Aim of the task — Please filter the data below down to the lines holding the string "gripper".

Stored data —
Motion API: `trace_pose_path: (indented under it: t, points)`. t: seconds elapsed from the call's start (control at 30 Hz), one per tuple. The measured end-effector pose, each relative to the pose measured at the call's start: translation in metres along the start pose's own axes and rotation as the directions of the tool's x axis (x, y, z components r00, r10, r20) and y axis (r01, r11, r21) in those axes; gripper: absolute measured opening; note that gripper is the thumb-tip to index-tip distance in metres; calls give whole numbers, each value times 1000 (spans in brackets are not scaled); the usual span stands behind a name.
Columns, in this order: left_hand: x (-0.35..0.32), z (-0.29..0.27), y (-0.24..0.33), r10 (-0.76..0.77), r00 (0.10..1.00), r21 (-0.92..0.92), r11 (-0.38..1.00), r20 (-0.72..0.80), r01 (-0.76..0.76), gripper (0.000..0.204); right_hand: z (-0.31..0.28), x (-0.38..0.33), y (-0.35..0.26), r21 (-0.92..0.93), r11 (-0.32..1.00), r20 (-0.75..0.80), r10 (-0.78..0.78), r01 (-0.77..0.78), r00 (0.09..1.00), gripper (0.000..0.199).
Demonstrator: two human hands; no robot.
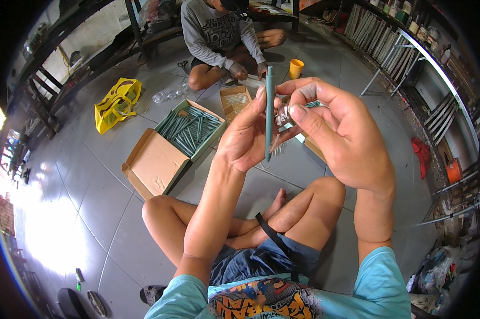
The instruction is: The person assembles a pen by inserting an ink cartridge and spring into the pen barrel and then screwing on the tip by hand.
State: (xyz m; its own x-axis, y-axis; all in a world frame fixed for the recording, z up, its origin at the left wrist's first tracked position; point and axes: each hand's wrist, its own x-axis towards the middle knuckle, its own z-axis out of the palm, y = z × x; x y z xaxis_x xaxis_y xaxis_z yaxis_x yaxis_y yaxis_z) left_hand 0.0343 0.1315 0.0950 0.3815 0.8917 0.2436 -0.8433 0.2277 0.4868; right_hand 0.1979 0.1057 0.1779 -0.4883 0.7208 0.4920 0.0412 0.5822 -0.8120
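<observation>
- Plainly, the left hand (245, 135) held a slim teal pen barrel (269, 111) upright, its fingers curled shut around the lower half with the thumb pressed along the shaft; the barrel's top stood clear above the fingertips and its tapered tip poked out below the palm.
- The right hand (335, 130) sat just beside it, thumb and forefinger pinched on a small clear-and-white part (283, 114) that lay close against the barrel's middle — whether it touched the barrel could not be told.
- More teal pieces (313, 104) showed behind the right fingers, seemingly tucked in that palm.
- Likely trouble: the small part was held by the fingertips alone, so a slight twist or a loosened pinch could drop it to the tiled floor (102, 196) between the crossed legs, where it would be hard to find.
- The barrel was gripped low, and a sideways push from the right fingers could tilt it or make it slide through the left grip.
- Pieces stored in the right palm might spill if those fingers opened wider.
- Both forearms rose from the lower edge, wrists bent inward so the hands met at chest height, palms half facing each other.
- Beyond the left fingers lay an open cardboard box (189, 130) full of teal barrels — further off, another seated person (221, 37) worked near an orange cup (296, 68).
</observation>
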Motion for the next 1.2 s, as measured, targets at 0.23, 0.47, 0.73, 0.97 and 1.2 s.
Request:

Response area —
Motion API: `trace_pose_path: (indented under it: t, points)`. t: seconds elapsed from the call's start (control at 30 Hz), one per tuple. The measured end-effector pose, each relative to the pose measured at the call's start: translation in metres along the start pose's own axes and rotation as the directions of the tool's x axis (x, y, z components r00, r10, r20) and y axis (r01, r11, r21) in those axes; gripper: absolute measured opening; note that gripper is the thumb-tip to index-tip distance in metres; calls give whole numbers, each value times 1000 (spans in brackets are not scaled); the usual span stands behind a name.
Columns, in this order: left_hand: x (-0.35..0.32), z (-0.29..0.27), y (-0.24..0.33), r10 (-0.76..0.77), r00 (0.10..1.00), r21 (-0.92..0.92), r11 (-0.38..1.00), r20 (-0.72..0.80), r01 (-0.76..0.76), gripper (0.000..0.204); right_hand: z (-0.31..0.28), x (-0.38..0.33), y (-0.35..0.26), r21 (-0.92..0.93), r11 (-0.32..1.00), r20 (-0.75..0.80), r10 (-0.78..0.78), r01 (-0.77..0.78), r00 (0.09..1.00), gripper (0.000..0.199).

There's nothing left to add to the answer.